§ Task requirements: Word for word, repeat the entries, minus the pictures.

§ Dataset:
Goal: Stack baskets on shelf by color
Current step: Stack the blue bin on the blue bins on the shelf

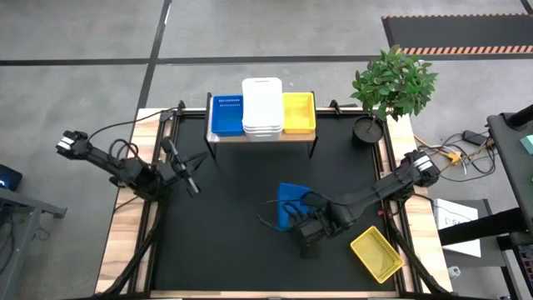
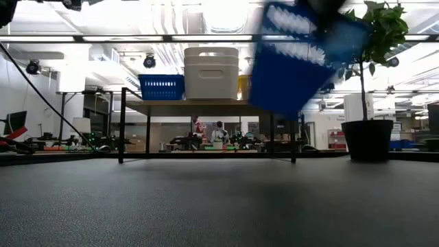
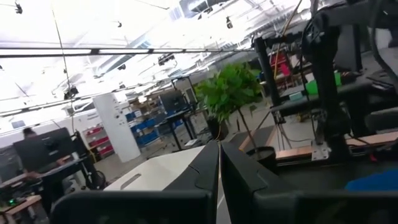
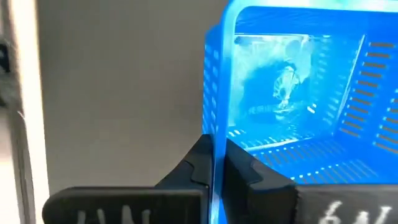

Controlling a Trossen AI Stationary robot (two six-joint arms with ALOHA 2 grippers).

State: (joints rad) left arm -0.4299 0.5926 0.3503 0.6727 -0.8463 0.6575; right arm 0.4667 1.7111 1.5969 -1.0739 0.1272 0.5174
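Observation:
In the high view my right gripper (image 1: 305, 218) is shut on a blue basket (image 1: 290, 198) over the middle of the table. The low view shows that basket (image 2: 296, 58) lifted and tilted. The shelf (image 1: 287, 136) stands at the far edge and carries a blue basket (image 1: 226, 115), a stack of white baskets (image 1: 261, 108) and a yellow basket (image 1: 299, 112). Another yellow basket (image 1: 376, 254) lies flat on the table near its right near corner. My left gripper (image 1: 191, 178) hangs shut over the table's left part, touching nothing. My right gripper (image 4: 214, 152) pinches one side wall of the blue basket at its rim (image 4: 216, 134), one finger inside the basket and one outside. The basket is lifted clear of the table and hangs tilted.
A potted plant (image 1: 391, 83) stands at the table's far right corner, next to the shelf's right end. The black table top (image 1: 241, 242) lies bare in front of the shelf and to the left. Cables run along the right edge.

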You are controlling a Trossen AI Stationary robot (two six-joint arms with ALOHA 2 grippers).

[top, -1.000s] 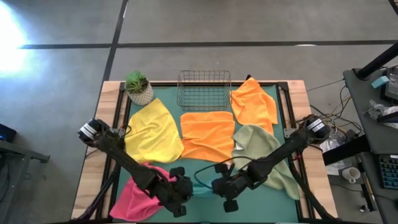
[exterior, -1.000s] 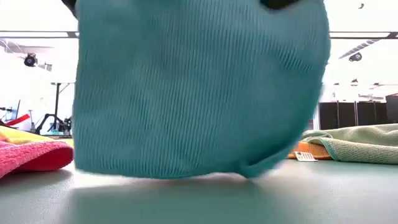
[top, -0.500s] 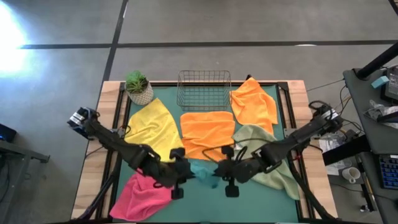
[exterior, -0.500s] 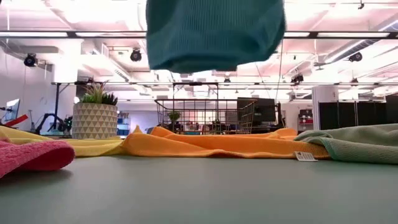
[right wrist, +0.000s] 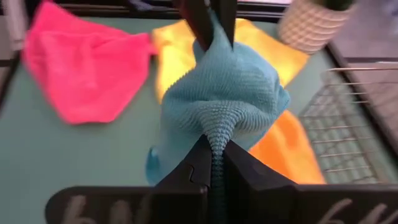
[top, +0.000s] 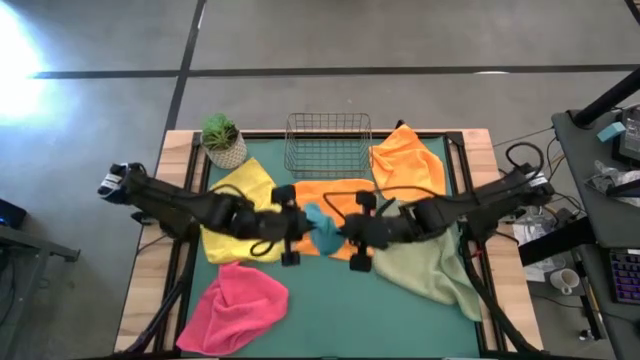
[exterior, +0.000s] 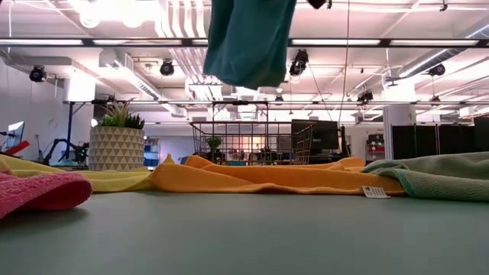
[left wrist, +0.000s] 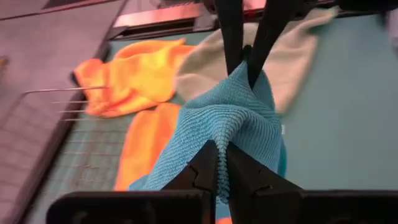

§ Response to the task:
Goal: Stack baskets on shelf by color
Current step: Stack the blue bin on the blue bins on the shelf


Controlling a Trossen AI Stationary robot (two six-joint arms with ALOHA 2 grippers).

State: (joints rad) left arm -0.4299 0.5926 0.3503 0.6727 -0.8463 0.6575; right arm 0.4667 1.7111 1.5969 -1.0739 0.1272 0.5174
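Observation:
In the high view my right gripper (image 1: 305, 218) is shut on a blue basket (image 1: 290, 198) over the middle of the table. The low view shows that basket (image 2: 296, 58) lifted and tilted. The shelf (image 1: 287, 136) stands at the far edge and carries a blue basket (image 1: 226, 115), a stack of white baskets (image 1: 261, 108) and a yellow basket (image 1: 299, 112). Another yellow basket (image 1: 376, 254) lies flat on the table near its right near corner. My left gripper (image 1: 191, 178) hangs shut over the table's left part, touching nothing. My right gripper (image 4: 214, 152) pinches one side wall of the blue basket at its rim (image 4: 216, 134), one finger inside the basket and one outside. The basket is lifted clear of the table and hangs tilted.
A potted plant (image 1: 391, 83) stands at the table's far right corner, next to the shelf's right end. The black table top (image 1: 241, 242) lies bare in front of the shelf and to the left. Cables run along the right edge.
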
You are controlling a Trossen AI Stationary robot (two six-joint arms with ALOHA 2 grippers).

[top, -1.000s] 
[exterior, -1.000s] 
[top, -0.500s] 
[exterior, -0.500s] 
[right wrist, +0.000s] 
[top, +0.000s] 
[exterior, +0.000s] 
[left wrist, +0.000s] 

That's the full output for the exercise.